Islands Trust staff have not pursued the possibility of moving Trust offices to Capital Regional District (CRD)-administered buildings for months, according to CRD staff, seemingly discouraged by the Salt Spring Multi-Space (SIMS) facility’s zoning and building code requirements.
The Trust’s Salt Spring Island staff have been casting about for a new home since last summer, as that body’s lease with BC Hydro at their Lower Ganges Road location is not being renewed and will end on July 24. And as they seek an office for full- and part-time planners and administrative staff — along with document storage, meeting and server space for the land use authority — the SIMS building appears to have fallen out of the running early.
According to a Trust staff report, the Trust’s 2022 governance review prioritizes serving the more than two-fifths of Islands Trust residents who live on Salt Spring through an on-island office — and they’ve been looking for a new one in an increasingly small commercial market.
While Islands Trust documents avoid mentioning specific buildings by name, SIMS has long seemed a likely possibility — but Salt Spring’s CRD Electoral Area manager Dan Ovington gave a sort of “preview” of an upcoming staff report on the matter Thursday, Feb. 1, during the Local Community Commission (LCC) meeting, suggesting SIMS might not be on the short list.
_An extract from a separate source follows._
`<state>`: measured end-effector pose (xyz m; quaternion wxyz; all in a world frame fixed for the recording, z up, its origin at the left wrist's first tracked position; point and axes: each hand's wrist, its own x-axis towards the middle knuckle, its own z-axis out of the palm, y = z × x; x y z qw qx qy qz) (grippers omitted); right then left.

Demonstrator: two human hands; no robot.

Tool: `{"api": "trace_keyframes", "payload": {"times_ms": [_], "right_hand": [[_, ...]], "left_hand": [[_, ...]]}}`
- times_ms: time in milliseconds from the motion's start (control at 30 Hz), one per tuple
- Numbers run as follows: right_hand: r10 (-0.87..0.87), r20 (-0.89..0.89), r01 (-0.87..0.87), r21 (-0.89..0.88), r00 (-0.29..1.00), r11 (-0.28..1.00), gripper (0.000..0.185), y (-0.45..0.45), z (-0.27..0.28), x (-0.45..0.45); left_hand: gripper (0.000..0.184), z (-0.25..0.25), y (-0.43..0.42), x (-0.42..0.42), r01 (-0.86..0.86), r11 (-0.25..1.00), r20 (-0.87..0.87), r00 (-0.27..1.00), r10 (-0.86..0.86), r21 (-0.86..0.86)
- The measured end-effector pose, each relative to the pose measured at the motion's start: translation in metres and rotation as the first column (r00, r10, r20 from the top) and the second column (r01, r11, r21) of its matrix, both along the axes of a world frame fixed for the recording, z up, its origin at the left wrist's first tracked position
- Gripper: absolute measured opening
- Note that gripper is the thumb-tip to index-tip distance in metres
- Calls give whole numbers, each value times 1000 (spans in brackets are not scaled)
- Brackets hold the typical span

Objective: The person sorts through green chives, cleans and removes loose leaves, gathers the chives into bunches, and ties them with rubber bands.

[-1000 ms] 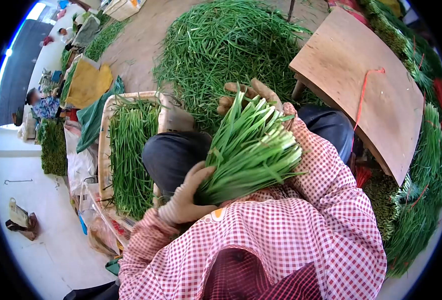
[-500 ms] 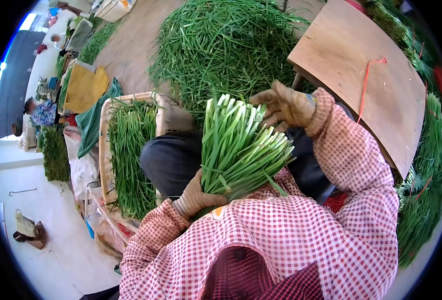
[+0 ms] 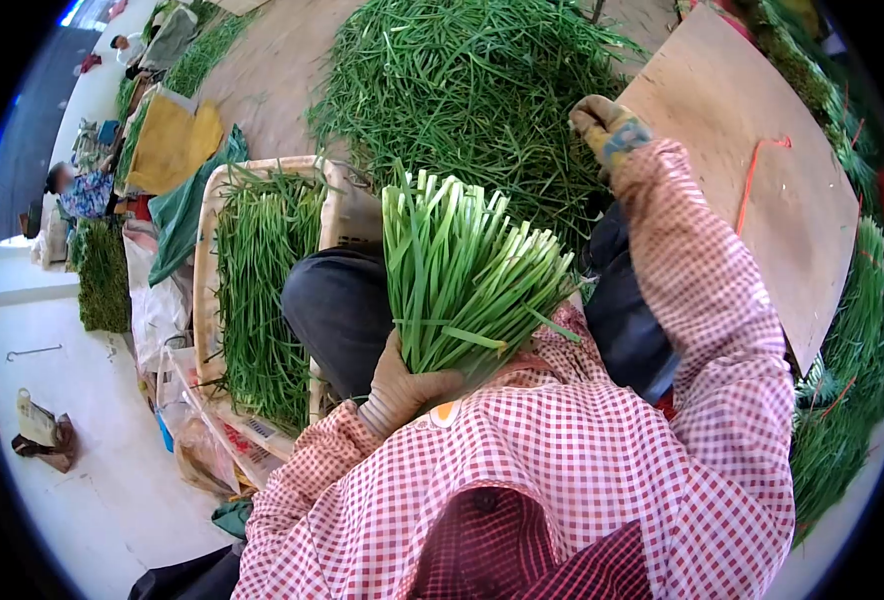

Ovington said Trust staff had reached out with some interest in late fall. For its part, the LCC had asked staff to report back what possibilities there were for bringing more of its own CRD offices under the same roof as current parks and recreation staff at the SIMS building — and even, perhaps, leasing space to the Islands Trust.
But Ovington said the impression he was left with after speaking with CRD building inspectors was that there would be a number of obstacles to overcome.
Apart from space, Ovington said, he’d been told the real problems to solve centred on zoning and building codes. The SIMS building’s “Community Facilities” CF1 zoning, to start, requires any office space to be “accessory” to its permitted principal uses.
“So [administering] recreational programs, educational programs, that type of thing,” said Ovington, noting that even CRD offices outside of parks and rec — like building inspection — wouldn’t immediately qualify, much less those for the Islands Trust. And, Ovington said, while in his early discussions with Islands Trust staff they had suggested the Trust could issue a temporary use permit allowing those kinds of offices, CRD building inspectors have told him it would require a change in the occupancy permit — which would mean getting the building up to code for diversified uses.
If the CRD leases space — beyond the current facility booking regime currently in place, where CRD staff unlock the building in the morning and close it at night — building codes will require multiple safety improvements.
“If we give keys to someone else,” said Ovington as an example, “we have to put firewalls in, to separate them from the other users. That’s what I’ve been told — I think if we want to do an in-depth needs assessment and evaluation, a higher level of expertise needs to be retained to give us some real clear recommendations. That’s probably what my report back will say, and recommend that as a next step.”
Holman asked if the Islands Trust was still considering SIMS at this point; Ovington said although it was still possible, there had been no indication they were.
“Essentially, what I was asked was if space was available at Portlock, and at SIMS, and I gave them the same response that I just gave you,” said Ovington. “And that was probably in October; I haven’t been approached again.”
The report to the LCC is expected at its regular meeting Thursday, Feb. 8, which begins at 5 p.m.